It has been one year for the Harappa Ancestry Project. I announced it on January 17, 2011 and then moved it to its own domain on January 19.
It started out fast and furious with participants sending their data every day and I was blogging it multiple times a day. Now it has slowed down quite a bit with only one South Asian unrelated participant (not counting any Romany) in the last 2 months.
Speaking of participants, there have been a couple of complaints.
The decision to include non-South Asian participants from countries that do not neighbour the Subcontinent contradicts the Harappa Project's original inclusion criterion.
I concur with DMXX. While I'm certainly not anyone to tell Zack how to run his own show, I think the project is losing it's original focus. Accepting folks from West-Asia was also fine, given that South-Asians derive a lot of ancient ancestry from the area and thus may be deemed a secondary focus area. The same could also be said for those with partial Roma Gypsy ancestry. But, some of the runs seem to be almost entirely dominated by non-South Asian participants, who have absolutely no connection with the subcontinent. I can't help but ask on what basis these Brazilian, Belizean, Mexican, Hispanic, Somali, African-American and European participants were accepted into the project.

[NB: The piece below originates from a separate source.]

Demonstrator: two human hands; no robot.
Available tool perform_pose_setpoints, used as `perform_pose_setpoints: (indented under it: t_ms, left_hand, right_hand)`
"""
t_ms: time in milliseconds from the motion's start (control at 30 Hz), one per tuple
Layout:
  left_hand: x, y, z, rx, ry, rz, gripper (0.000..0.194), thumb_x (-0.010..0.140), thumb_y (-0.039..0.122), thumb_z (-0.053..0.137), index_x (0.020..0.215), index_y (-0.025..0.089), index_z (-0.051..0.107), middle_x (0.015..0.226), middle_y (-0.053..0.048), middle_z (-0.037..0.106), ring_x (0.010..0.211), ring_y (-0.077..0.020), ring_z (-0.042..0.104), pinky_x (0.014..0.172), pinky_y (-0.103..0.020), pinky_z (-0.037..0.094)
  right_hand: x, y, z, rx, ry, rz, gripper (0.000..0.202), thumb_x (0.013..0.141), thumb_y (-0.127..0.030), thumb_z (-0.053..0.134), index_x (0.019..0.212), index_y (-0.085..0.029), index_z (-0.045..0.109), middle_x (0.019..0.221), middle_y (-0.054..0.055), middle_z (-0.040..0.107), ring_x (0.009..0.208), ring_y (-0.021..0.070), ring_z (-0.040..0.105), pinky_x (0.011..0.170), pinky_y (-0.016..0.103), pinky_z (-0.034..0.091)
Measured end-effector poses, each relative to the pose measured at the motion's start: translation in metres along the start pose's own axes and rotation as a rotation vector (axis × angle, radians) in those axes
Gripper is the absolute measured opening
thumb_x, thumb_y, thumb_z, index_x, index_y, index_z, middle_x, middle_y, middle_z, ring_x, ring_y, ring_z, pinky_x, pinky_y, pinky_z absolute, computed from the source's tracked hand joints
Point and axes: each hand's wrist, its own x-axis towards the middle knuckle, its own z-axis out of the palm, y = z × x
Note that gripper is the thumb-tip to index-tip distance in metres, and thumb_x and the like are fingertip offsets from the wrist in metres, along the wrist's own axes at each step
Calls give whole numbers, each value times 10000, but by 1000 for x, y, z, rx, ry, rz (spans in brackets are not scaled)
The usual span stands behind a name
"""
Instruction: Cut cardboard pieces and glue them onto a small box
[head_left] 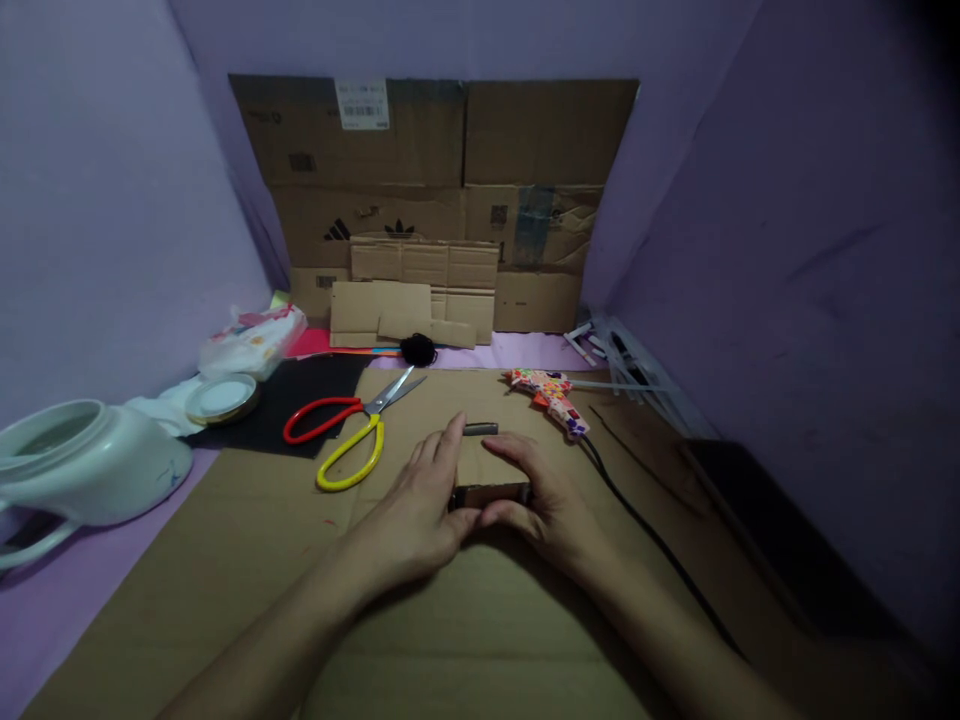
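Observation:
Between my two hands is a small cardboard box [487, 468], low over the cardboard sheet, its front edge dark. My left hand [427, 495] grips its left side, thumb at the near edge and fingers stretched along the side. On the opposite side, my right hand [551, 495] is closed around it, thumb in front and index finger over the far edge. The two thumbs nearly meet. Just beyond the box lies a short dark grey strip [480, 429]. Scissors [371, 410] with red and yellow handles rest left of my hands. A patterned glue gun [551, 395] lies to the right.
A white teapot [112, 465], a jar lid [221, 398] and black paper [292, 395] are at left. Black yarn [418, 349] and cardboard pieces [382, 308] stand at the back. Clear glue sticks [637, 365], a black cord [652, 535] and a dark flat panel [780, 540] lie at right.

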Motion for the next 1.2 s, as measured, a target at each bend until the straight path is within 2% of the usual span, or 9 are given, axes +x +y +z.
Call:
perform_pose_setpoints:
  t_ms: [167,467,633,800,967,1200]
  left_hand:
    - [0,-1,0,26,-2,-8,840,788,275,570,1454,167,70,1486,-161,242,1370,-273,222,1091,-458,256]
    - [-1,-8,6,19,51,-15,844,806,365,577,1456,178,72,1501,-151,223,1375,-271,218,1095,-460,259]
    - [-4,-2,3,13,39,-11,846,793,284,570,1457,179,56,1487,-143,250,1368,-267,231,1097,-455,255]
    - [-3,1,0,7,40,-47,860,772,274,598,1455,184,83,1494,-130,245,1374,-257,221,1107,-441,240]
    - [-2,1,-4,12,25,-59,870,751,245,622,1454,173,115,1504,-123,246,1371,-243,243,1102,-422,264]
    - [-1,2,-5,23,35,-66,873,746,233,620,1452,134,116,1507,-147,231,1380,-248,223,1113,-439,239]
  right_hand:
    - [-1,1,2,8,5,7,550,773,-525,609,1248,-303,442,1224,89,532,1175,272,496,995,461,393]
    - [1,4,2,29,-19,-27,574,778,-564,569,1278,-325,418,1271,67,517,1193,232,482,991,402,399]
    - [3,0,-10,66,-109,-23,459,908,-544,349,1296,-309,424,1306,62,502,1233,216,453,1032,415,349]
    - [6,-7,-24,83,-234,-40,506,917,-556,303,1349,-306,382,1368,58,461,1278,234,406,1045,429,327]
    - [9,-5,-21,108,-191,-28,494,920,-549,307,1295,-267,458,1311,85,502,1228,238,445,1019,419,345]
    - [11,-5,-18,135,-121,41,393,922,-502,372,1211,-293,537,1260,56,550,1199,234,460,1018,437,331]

My approach has been to make it clear to any potential participants that my focus is on South Asia. Thus any Admixture components I have computed have been with a heavily South Asian dataset. Also, a number of PCA and clustering analyses that I do are at times limited to South Asians etc. On the other hand, I have accepted any participant who has asked to be included. I run a basic Admixture run for everyone which is a fairly automated process and sometimes include them in other analyses.
Let me illustrate with an example. I am working on a new Admixture calculator. For computing the components, I am using all the South Asian project participants in addition to reference datasets. I am going to select the data for that in such a way that we get Admixture components which gives us a better idea of South Asian genetic ancestry.
While participation in the project has slowed down, the research on South Asian genetics has picked up. We had the Metspalu et al paper and dataset. Also. 1000genomes is expected to release 400 South Asian samples (100 Lahori Punjabis, 100 Bangladeshis, 100 Sri Lankan Tamil and 100 Indian Telegu) over the summer.